Rxa6 Bxc3 41. Ra7+ Kh8 42. Ra8+ Kg7 43. Ra7+ Kh8 44. Ra8+ Kg7 45. Ra7+ Kf6 46.
Rxh7 Rd1+ 47. Kg2 Be1 48. Rf7+ Ke5 49. Re7+ Kd6 50. Re6+ Kc5 51. Rxg6 Bxf2 52.
Rg5 Bxe3 53. Rxf5+ Kb4 54. Bd5 Kc3 55. Bxe4 b4 56. Kf3 Bd4 57. Rb5 b3 58. g4
Kc4 59. Rb7 Bc5 60. Ke2 Rg1 61. Bf5 Rg2+ 62. Kf1 Rf2+ 63. Ke1 b2 64. Be6+ Kc3
65. Rb3+ Kc2 66. Rb5 b1=Q+ 67. Rxb1 Kxb1 68. h5 Rh2 69. Kd1 Kb2 70. Bf5 Kc3 71.
Ke1 Be3 72. Kd1 Kd4 73. Ke1 Ke5 74. Kd1 Kf4 75. Bc8 Bd4 76. Bd7 Ke3 77. Bf5 Bb2
78. Bg6 Rd2+ 79. Ke1 Bc3 80. Bf5 Kf3 81. h6 Rd8+ 82. Kf1 Rd1# 0-1

Maria Yurenok said...

Hi Alberto,
Yes, it was Matthew Peat.

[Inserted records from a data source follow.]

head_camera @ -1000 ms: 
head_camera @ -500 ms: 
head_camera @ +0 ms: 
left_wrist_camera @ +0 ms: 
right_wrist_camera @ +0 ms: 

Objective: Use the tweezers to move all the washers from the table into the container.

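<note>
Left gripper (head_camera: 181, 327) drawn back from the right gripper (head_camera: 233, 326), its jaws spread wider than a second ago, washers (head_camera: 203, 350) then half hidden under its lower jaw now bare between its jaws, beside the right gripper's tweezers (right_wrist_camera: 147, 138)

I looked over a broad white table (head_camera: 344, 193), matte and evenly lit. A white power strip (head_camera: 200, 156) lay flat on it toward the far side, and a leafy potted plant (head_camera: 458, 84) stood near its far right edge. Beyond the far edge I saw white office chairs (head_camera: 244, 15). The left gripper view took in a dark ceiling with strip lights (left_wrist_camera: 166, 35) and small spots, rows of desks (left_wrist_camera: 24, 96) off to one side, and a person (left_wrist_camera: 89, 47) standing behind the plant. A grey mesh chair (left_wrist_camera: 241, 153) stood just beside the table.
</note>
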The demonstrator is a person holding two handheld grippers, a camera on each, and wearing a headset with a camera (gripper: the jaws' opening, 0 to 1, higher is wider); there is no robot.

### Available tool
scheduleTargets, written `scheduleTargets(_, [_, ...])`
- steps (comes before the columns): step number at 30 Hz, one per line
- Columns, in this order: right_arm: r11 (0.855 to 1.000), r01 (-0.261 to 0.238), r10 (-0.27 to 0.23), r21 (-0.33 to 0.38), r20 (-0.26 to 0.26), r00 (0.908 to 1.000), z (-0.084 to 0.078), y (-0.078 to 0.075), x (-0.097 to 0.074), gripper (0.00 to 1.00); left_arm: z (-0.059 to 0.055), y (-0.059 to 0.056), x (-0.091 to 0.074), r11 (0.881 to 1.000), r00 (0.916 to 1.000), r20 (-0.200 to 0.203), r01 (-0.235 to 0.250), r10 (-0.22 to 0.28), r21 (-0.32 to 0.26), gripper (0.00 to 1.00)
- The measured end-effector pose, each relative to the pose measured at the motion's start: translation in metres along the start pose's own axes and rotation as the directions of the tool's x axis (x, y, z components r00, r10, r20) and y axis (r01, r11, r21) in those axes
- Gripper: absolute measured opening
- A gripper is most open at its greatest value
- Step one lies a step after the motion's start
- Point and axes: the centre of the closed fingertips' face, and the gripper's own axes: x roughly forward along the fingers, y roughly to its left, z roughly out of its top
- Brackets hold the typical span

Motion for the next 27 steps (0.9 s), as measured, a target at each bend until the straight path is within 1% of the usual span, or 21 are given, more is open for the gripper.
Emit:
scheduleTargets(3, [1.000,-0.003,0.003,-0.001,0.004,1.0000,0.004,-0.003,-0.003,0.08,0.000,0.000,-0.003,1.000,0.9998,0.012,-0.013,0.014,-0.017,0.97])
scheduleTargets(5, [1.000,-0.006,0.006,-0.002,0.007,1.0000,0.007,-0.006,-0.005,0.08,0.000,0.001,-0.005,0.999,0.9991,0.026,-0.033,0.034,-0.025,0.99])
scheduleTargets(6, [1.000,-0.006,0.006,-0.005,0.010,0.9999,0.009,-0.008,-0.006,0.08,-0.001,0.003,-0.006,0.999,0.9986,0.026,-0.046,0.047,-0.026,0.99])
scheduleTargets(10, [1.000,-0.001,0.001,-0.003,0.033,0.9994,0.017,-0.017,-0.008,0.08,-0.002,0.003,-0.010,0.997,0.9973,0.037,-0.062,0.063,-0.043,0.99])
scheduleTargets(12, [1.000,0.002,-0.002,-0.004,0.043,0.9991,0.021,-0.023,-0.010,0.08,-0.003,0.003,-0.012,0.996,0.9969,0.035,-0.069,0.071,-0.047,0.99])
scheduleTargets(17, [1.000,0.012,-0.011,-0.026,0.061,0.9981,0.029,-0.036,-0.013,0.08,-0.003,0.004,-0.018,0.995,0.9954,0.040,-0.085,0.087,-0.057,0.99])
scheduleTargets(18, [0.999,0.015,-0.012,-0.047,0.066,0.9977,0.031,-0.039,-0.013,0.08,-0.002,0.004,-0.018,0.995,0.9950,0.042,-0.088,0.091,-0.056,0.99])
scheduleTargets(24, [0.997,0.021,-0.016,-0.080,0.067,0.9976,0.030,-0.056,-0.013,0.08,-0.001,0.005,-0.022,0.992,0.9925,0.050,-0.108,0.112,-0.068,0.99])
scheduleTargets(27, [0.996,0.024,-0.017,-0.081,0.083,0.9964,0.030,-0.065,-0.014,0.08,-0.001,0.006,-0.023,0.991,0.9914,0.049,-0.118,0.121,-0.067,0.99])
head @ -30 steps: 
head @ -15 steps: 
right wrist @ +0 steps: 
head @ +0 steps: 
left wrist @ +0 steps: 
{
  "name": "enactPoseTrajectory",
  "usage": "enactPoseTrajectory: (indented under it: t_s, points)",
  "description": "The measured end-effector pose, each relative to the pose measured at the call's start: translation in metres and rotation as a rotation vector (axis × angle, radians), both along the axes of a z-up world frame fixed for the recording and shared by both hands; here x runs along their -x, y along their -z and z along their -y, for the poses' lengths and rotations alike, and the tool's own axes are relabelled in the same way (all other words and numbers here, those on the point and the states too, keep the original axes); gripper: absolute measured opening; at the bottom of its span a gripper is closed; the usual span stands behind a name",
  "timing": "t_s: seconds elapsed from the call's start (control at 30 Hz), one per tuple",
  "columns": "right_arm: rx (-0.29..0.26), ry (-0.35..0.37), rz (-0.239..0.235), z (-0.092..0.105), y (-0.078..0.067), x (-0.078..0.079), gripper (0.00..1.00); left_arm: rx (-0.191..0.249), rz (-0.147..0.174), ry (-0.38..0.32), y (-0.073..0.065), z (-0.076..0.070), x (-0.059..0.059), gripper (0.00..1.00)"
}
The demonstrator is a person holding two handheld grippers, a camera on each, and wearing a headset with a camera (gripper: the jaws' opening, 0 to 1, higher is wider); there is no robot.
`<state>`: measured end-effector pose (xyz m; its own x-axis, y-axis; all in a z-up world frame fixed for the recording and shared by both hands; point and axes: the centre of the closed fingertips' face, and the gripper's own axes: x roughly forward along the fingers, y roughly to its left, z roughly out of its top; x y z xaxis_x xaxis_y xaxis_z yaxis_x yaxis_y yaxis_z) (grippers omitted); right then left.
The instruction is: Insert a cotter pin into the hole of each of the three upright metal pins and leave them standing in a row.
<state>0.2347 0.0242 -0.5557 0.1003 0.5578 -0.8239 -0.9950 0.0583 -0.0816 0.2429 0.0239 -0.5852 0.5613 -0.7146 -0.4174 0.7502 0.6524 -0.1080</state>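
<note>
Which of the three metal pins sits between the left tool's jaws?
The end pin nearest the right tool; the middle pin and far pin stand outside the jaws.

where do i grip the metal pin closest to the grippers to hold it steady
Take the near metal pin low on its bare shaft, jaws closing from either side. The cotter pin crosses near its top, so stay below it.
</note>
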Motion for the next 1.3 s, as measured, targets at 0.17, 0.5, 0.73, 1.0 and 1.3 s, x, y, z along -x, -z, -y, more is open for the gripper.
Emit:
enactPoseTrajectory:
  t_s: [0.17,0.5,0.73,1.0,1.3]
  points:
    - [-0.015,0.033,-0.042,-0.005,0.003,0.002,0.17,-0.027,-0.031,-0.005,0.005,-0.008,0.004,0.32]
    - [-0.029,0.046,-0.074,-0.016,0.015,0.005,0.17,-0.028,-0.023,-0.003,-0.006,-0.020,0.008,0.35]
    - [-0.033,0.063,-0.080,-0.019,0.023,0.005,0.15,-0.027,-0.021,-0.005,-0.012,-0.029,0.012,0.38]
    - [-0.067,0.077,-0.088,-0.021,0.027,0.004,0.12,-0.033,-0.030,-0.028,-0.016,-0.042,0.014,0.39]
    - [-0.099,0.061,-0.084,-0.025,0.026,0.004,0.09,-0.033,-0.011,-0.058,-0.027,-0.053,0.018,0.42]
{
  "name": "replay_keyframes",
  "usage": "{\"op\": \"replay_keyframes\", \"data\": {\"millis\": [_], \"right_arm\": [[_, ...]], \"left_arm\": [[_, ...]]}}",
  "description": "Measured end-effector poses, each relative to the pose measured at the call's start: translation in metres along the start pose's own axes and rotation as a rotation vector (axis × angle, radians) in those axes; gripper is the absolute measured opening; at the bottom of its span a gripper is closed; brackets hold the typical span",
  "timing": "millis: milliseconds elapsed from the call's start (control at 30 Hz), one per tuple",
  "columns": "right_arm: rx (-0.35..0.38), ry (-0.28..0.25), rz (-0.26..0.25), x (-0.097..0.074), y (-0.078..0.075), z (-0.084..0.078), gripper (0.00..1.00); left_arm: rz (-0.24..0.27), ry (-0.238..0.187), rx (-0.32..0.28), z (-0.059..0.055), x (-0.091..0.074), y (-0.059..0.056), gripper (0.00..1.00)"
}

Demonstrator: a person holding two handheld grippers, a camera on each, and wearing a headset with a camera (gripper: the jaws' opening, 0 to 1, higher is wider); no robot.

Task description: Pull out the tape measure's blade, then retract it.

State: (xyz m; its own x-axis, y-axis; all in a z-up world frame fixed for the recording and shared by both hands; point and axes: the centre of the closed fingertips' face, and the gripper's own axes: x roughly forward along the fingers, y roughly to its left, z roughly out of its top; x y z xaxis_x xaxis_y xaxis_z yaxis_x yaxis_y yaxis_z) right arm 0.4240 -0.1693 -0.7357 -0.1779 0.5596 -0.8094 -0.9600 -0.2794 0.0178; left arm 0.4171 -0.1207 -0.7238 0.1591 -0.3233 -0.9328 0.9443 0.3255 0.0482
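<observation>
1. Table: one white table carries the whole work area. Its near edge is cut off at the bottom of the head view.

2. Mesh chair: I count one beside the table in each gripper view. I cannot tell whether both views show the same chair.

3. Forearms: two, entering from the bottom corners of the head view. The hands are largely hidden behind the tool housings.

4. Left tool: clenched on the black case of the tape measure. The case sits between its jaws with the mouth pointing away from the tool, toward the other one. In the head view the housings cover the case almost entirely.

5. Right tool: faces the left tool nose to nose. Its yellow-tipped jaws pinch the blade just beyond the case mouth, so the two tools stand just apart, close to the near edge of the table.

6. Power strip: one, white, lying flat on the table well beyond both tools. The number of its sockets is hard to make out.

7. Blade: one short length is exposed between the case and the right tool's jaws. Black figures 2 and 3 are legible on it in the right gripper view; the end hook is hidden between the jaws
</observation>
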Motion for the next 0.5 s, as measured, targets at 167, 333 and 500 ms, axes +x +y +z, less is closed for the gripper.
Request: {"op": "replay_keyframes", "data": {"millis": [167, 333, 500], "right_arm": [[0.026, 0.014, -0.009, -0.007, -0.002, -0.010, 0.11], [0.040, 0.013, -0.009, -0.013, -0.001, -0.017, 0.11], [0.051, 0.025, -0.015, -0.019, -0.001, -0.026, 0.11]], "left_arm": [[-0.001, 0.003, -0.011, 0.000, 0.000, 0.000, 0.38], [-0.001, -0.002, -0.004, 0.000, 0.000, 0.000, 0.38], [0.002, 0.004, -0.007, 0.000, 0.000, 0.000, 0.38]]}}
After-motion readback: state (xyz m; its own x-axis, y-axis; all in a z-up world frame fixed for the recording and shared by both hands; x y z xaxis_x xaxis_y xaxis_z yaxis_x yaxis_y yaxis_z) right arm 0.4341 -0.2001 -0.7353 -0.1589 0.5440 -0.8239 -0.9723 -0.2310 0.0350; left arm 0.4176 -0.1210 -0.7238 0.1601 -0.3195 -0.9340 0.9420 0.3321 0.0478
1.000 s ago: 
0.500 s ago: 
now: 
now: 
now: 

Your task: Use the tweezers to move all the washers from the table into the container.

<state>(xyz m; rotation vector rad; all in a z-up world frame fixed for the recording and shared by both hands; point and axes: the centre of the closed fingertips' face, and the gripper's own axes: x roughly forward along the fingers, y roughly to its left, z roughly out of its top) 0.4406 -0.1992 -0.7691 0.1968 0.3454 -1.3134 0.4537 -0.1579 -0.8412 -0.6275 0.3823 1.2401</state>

Bad luck there - you shouldn't have lost that. You could have even claimed a draw by three-fold repetition of position just before moving 45.Ra7+ saying to the arbiter you intend to make that move.

Anonymous said...

Thanx for playing. Hope you enjoyed it! Come back next year (if there is one) even if you've 'retired' and tell your friends. We need the entries!

Paul G

Maria Yurenok said...

Hi Paul.
Yes, I'll try to come back next year! And maybe try to win it? :) Thanks!

Badi said...

Nxg6! of course, but as in the previous puzzle i wonder how u could manage to get such a great outpost for the knight!